Neben der Automobilindustrie stehen alle Anwendungen rund um den Roboter im Fokus. Außer den klassischen Themen wie Schweißen, Schrauben oder Kleben zeigt das Safety-Modul auch in jeder Form von kleinen Antrieben seine Stärken. Gute Chancen rechnet sich HMS auch bei Laserbearbeitungsmaschinen aus sowie bei einfachen Notaustastern oder Bediengeräten.

»Das Anybus-Safety-Modul ist eine standardisierte und kostengünstige Lösung für integrierte Sicherheitstechnik in Automatisierungsgeräten. Anstatt viel Zeit und Geld in eine individuelle Lösung zu investieren, können Gerätehersteller mit dem Embedded-Anybus-Safety-Modul bis zu 80 Prozent Entwicklungskosten sparen und sich ganz auf ihre Kernkompetenzen konzentrieren«, fasst Volz zusammen.

Wesentlichen Anteil an der Umsetzung des Moduls hat die Übernahme von Ixxat durch die HMS-Gruppe. »Unsere neue Tochter nimmt eine starke Stellung bei Embedded-Systemen und im Bereich Safety ein und ergänzt das Portfolio von HMS. Dank 50 neuer Entwicklungsingenieure bauen wir unsere Ressourcen nicht nur zahlenmäßig aus, wir profitieren zudem von der Erfahrung der neuen Kollegen.
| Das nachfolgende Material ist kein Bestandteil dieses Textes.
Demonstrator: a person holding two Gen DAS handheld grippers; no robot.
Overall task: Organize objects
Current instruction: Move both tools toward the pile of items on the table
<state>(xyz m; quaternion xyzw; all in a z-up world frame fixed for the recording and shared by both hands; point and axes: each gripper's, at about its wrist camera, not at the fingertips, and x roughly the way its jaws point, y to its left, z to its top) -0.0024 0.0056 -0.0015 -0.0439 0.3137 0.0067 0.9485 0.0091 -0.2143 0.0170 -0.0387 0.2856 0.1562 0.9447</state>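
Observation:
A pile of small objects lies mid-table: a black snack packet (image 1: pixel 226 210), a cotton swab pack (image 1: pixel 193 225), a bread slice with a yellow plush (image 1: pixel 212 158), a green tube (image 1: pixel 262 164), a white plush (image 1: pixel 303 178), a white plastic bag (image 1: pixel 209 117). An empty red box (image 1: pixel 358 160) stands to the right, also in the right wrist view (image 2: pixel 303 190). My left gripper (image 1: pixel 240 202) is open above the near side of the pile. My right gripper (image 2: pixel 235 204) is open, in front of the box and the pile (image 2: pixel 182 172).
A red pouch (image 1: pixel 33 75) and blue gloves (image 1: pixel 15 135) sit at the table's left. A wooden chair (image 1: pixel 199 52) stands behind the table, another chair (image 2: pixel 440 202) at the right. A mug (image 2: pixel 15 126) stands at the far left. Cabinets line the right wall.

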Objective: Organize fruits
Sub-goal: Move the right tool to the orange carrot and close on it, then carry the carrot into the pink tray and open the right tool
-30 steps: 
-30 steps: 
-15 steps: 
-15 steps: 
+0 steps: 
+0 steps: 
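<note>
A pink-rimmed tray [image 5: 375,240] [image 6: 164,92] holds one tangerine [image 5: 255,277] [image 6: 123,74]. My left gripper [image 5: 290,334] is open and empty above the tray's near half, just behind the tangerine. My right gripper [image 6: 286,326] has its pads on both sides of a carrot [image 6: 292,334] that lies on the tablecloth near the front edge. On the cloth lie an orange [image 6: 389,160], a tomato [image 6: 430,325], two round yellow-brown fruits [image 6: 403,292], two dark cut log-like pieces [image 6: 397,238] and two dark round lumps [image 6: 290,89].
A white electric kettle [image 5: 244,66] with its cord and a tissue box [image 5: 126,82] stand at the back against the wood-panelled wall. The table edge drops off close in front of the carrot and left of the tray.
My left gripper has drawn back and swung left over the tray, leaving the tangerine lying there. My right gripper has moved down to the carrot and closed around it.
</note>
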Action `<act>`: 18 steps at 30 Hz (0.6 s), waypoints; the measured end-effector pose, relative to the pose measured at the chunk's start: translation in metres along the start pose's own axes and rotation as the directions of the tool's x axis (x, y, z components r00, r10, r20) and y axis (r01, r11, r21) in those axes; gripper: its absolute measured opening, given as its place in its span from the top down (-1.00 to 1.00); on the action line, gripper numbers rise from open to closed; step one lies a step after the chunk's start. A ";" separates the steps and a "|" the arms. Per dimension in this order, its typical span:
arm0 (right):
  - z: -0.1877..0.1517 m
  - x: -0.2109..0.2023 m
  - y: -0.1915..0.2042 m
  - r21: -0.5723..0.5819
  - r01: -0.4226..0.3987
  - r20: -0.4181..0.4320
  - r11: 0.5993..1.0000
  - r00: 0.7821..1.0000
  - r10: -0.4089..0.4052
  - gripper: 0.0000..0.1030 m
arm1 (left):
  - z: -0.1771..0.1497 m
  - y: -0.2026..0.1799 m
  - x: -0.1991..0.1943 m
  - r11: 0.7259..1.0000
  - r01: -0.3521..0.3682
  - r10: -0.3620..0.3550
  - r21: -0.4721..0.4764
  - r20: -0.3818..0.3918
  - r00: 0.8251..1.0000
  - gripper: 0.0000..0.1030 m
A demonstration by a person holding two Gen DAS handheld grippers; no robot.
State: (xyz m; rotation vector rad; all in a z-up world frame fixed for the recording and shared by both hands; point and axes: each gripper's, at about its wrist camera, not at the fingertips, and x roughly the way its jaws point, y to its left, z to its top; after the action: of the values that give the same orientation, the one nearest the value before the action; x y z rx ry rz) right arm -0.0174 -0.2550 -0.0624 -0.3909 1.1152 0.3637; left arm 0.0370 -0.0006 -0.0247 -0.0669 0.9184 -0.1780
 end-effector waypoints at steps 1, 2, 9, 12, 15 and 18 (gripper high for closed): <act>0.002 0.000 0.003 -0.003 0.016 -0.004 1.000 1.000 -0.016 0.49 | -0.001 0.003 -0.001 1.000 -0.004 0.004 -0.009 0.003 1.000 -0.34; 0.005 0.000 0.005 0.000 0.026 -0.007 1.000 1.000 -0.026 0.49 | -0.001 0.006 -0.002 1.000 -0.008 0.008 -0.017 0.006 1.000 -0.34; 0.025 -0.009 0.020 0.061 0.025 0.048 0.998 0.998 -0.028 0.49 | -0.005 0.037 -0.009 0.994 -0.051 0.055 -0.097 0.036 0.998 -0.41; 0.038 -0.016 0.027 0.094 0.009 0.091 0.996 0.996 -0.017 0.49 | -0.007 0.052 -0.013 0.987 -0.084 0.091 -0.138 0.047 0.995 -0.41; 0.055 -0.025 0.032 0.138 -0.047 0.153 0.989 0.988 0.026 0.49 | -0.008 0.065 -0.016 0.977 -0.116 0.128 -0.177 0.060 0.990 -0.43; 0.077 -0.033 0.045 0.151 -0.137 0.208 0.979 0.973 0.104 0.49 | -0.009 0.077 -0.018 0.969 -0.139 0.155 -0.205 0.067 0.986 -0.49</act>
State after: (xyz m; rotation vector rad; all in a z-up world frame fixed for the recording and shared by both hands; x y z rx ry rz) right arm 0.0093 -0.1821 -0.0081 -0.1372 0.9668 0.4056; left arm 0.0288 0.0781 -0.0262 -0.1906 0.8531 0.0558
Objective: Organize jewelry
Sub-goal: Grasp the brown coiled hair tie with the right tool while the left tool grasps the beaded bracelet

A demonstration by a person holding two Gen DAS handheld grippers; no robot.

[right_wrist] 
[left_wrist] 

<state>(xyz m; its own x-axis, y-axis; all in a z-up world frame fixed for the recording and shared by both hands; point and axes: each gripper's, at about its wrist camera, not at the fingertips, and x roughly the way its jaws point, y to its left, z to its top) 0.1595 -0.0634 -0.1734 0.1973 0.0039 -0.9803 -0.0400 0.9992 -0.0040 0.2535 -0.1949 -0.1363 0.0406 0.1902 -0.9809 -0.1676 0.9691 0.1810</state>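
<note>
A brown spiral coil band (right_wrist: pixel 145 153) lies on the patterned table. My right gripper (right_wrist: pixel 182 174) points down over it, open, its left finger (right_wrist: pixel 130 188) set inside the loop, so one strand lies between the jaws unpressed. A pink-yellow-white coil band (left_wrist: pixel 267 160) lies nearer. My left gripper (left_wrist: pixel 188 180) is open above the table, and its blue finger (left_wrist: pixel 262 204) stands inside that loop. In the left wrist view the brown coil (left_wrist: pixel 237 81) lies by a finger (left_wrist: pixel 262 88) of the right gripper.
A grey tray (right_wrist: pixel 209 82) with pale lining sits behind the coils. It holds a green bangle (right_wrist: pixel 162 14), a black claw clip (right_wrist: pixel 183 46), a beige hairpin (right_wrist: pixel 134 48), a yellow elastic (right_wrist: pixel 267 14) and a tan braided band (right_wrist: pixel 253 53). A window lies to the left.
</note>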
So konnten wir das Anybus-Modul schnell entwickeln und es sehr schlagkräftig machen«, erklärt Volz.

Durch die Übernahme könne HMS seine Produkte auch in neuen Segmenten wie in medizinischen Geräten vermarkten und in der Automobilindustrie Fuß fassen. Generell erhofft sich Volz, dass HMS seine Präsenz in Zentraleuropa stärken kann, denn Ixxat hat sich in Deutschland eine starke Position erarbeitet, dem weltweit führenden Markt für industrielle Kommunikationslösungen.

Auf einen Blick

Das Anybus-Safety-Modul

- Standardisiertes Embedded-Safety-Modul.

- Integrierte Sicherheitstechnik für zentrale und nachgeordnete Steuerungen.

- Eine diskrete Verdrahtung entfällt, die gesamte Steuerung erfolgt über den Profisafe-Bus.

- Flexibilität und Kostenersparnis.

- Vorzertifizierung durch den TÜV Rheinland.

- Schub bei Entwicklung durch Ixxat-Übernahme.